Other hazards I look out for are blind features that even experienced riders would have difficulty with when riding the trail for the first time. Locally, there is a small tree which is right at the apex of a moderate speed turn and hidden behind a much larger tree. Many riders clip their handlebars on it which sends them OTB. It is completely blind until you are 2' away and at that point correction is not an option. I would classify this as a hazard.

Trees/limbs which are hung up in other trees and leaning over the trail are another (widow makers).

Trail Hazard: Any feature that grossly falls outside the anticipated challenge for the trail, does not add to the quality or character of the trail, and/or poses an imminent danger to trail users.


----------



## twright205 (Oct 2, 2011)

I'd post up a notice on the trail describing the correct way to address trail issues, so you don't get this person from continuing the practice...


----------



## Dr. Dolittle (Feb 1, 2013)

aero901 said:


> Trail Hazard: Any feature that grossly falls outside the anticipated challenge for the trail, does not add to the quality or character of the trail, and/or poses an imminent danger to trail users.

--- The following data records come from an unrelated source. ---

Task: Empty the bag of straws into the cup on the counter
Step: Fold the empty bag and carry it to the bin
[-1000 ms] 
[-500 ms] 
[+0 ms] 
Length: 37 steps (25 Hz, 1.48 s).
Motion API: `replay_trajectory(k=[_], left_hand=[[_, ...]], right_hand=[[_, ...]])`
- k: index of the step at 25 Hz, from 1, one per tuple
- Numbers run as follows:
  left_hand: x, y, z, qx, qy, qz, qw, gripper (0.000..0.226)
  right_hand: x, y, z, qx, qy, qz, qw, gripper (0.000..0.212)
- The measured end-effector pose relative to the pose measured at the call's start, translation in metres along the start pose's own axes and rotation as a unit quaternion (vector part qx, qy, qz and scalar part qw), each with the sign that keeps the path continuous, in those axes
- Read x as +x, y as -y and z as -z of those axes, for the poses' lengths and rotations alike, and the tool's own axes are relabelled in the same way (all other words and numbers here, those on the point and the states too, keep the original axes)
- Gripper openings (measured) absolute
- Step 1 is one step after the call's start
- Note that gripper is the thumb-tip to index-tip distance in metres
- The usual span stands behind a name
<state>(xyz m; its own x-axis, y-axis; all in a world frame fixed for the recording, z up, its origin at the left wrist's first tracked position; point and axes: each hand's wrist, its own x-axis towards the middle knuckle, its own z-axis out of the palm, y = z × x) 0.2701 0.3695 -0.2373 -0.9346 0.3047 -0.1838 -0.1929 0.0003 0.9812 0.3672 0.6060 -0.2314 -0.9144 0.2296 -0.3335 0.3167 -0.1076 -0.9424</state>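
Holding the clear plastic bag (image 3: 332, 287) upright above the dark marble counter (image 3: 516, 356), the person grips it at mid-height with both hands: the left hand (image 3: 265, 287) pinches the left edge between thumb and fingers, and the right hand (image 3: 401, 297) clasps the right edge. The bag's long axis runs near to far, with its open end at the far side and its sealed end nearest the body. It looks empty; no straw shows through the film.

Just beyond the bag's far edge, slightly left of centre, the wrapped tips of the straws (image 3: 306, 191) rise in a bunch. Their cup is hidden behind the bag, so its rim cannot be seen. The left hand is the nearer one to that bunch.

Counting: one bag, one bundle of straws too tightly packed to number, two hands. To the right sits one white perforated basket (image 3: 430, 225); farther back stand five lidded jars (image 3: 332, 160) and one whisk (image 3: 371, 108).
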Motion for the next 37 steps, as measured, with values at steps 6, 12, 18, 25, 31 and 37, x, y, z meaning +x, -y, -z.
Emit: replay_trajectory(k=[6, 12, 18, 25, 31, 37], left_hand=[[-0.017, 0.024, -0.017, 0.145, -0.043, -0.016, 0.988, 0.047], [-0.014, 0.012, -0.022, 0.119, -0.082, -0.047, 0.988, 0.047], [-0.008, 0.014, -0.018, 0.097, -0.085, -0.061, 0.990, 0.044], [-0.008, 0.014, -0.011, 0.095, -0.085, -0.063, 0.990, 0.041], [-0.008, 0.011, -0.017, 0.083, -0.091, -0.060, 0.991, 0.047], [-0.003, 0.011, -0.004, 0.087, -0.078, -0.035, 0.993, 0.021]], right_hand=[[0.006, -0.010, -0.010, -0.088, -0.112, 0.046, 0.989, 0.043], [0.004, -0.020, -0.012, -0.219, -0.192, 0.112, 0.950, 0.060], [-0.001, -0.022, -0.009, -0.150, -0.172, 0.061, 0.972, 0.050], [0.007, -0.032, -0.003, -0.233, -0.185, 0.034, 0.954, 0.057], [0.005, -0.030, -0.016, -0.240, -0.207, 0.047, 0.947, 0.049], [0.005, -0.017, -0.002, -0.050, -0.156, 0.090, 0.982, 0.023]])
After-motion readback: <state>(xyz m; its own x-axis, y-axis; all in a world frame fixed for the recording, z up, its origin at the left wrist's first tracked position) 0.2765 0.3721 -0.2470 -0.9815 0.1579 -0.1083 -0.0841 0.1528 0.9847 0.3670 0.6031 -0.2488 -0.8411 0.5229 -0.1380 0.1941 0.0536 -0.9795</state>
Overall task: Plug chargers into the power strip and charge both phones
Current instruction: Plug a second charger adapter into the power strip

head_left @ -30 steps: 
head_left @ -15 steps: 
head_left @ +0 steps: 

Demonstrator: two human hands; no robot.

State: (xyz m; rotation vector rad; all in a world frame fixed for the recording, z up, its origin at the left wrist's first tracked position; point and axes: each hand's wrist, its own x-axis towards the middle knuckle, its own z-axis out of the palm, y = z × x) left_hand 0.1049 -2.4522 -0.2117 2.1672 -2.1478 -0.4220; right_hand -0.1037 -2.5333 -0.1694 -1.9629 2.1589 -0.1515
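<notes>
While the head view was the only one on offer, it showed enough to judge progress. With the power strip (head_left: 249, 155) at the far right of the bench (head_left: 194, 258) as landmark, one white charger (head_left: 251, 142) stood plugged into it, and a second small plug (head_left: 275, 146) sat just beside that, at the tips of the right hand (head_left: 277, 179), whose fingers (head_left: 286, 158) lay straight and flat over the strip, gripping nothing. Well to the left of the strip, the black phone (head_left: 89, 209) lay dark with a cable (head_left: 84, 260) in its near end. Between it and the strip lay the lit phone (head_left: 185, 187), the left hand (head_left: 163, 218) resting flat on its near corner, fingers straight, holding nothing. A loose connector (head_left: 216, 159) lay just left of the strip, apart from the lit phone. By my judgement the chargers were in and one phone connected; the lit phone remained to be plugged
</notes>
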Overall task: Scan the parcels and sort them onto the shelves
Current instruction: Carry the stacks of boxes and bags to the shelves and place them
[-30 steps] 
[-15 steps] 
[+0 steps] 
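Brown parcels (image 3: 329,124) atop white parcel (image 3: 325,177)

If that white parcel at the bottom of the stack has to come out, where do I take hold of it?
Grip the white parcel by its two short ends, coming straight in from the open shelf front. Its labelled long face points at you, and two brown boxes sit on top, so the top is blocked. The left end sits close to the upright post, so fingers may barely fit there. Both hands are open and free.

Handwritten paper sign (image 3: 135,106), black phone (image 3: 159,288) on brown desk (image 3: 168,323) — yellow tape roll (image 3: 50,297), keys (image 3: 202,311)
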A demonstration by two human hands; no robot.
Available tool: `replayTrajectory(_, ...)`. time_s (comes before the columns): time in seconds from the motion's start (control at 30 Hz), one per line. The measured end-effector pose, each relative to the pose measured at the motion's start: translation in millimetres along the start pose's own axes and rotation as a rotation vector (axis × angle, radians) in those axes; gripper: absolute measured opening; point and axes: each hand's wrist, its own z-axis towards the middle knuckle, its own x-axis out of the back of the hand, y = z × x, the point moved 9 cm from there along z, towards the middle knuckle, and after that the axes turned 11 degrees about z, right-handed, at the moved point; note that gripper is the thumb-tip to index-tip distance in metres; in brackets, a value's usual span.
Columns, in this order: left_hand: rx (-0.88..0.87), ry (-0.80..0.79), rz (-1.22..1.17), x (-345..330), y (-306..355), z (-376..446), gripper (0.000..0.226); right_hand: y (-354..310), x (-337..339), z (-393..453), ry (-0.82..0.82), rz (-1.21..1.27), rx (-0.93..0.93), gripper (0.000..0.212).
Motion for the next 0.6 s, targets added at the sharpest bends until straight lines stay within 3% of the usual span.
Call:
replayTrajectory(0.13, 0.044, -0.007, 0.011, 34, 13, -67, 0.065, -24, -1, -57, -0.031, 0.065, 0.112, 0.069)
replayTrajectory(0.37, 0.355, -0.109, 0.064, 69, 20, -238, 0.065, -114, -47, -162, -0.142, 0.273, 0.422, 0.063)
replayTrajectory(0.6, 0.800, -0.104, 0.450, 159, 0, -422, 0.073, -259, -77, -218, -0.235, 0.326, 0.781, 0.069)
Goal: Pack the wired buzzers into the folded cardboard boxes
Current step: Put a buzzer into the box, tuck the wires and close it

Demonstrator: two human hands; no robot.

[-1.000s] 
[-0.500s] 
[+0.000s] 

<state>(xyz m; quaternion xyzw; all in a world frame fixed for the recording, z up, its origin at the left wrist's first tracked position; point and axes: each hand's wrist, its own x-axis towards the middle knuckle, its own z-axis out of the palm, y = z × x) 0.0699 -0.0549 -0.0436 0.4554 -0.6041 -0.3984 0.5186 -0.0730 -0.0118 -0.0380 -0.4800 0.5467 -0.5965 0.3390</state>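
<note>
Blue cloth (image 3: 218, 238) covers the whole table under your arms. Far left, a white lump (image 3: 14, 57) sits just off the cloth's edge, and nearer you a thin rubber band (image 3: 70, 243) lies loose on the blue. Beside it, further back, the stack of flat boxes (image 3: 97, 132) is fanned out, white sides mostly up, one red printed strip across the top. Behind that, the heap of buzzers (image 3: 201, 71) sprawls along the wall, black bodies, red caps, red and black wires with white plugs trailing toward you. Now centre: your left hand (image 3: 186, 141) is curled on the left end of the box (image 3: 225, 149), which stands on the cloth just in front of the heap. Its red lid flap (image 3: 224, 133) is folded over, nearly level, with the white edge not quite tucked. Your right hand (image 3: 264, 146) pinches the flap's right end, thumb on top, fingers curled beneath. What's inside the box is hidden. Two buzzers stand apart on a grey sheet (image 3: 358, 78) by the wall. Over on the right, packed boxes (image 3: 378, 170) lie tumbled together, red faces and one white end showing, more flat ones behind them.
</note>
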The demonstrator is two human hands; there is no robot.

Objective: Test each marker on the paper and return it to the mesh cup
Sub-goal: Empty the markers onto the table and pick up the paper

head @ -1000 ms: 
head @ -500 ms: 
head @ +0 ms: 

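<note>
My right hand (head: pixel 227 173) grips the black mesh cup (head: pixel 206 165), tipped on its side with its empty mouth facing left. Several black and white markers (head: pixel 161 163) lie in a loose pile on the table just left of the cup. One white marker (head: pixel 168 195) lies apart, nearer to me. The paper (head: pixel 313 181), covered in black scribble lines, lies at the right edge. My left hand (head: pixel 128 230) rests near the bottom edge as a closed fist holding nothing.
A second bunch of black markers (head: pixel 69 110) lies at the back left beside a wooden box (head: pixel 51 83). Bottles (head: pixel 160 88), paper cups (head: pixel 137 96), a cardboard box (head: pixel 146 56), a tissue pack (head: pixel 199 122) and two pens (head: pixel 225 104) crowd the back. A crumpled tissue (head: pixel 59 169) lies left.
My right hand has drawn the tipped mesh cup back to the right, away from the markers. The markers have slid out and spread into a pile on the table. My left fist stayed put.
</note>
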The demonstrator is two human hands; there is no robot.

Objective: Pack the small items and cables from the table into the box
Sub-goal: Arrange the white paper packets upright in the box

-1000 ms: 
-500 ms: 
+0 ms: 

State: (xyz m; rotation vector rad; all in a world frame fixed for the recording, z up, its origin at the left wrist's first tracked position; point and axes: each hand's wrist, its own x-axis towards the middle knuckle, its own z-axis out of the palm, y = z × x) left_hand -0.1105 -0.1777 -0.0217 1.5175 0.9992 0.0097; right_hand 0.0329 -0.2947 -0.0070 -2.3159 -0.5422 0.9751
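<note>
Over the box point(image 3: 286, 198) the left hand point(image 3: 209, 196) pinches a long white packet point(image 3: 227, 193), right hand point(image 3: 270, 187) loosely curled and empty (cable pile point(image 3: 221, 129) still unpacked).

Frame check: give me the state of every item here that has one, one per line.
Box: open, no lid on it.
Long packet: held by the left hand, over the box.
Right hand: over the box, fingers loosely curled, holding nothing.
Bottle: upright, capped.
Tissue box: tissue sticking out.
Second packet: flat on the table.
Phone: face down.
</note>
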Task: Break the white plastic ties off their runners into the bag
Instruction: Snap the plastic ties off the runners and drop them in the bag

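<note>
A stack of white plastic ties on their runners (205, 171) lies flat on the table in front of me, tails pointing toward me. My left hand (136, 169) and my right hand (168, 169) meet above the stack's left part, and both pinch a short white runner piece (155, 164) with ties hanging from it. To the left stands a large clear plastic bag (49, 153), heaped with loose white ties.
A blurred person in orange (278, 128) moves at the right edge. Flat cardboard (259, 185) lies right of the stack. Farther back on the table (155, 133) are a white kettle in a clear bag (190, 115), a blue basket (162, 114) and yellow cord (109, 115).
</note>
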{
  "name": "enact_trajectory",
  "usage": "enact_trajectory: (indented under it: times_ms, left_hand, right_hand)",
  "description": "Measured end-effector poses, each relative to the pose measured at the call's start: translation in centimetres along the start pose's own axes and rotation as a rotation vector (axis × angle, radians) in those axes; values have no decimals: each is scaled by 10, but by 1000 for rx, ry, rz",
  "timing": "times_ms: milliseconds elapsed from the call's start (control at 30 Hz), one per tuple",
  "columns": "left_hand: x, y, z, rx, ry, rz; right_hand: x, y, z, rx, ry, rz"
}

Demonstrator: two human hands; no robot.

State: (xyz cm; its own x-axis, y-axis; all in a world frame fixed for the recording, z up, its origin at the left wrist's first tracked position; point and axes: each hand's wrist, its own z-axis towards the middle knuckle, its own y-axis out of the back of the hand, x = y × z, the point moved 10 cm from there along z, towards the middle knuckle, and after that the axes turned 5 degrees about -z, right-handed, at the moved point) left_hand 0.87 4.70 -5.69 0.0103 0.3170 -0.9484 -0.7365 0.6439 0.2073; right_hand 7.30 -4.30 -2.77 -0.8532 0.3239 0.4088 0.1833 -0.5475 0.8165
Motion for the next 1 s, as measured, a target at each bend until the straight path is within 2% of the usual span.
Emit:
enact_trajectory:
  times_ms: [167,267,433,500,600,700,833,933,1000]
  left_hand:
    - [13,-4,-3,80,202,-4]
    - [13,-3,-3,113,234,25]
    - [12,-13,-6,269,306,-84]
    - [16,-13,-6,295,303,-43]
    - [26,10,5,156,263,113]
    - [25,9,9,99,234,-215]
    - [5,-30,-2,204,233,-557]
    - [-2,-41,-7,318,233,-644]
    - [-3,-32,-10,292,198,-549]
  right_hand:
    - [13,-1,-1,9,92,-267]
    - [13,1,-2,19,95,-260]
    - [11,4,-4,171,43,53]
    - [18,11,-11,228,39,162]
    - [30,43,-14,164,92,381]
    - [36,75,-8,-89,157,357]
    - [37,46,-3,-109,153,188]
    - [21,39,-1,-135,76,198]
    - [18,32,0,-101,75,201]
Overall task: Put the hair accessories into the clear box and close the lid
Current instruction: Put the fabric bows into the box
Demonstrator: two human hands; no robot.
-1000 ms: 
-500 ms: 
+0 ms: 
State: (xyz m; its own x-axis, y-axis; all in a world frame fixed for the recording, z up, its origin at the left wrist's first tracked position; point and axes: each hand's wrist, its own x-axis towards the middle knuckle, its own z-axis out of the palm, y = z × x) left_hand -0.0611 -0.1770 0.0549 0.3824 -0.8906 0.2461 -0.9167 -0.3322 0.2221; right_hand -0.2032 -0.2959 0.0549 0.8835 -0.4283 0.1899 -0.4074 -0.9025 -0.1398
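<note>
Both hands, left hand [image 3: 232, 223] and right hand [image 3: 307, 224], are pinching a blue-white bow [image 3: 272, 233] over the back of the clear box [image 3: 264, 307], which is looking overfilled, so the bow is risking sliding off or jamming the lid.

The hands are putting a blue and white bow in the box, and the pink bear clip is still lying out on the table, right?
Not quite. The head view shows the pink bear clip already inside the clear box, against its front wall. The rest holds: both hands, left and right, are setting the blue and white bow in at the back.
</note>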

Wow, that sums it up quite nicely!


----------



## Wildfire (Feb 4, 2004)

Brushing and pruning are common jobs relegated to volunteers but I've often had a tough time getting volunteers and some trail crew members to do a good brushing/pruning job even when they have had training on how to do it right. They tend to leave high stumps, stobs on tree trunks, just cut the tips off branches hanging into the corridor and also have a proclivity for tossing the slash into drainways. Not sure why, groupthink, I guess. it's best if if a knowledgable person work with them for a while until they get dialed in.


----------



## Woodman (Mar 12, 2006)

When one of the equestrians gets thrown from a horse and takes one of these into the chest, they will learn why they should cut them flush.



old_MTBer said:


> We have one trail system that the LM approved horse use also. The equestrians cut saplings and other brush about 6 inches above ground level. Sometimes at an angle. Their explanation was that the horse could see it and not step on it. We had to explain that it was a hazard to cyclists for pedal catching or worse falling and being impaled. They do not cut them at ground level because if the horse does not see the cutting and steps on it the soft inner part of their hoof could be injured.


----------



## bankerboy (Oct 17, 2006)

It wouldn't be the most convenient but a sapling puller would be the quickest and most effective option if there are lots of these 6-10 inch cuts all over the place.


----------



## thefriar (Jan 23, 2008)

What the pulaski diagram and note post say.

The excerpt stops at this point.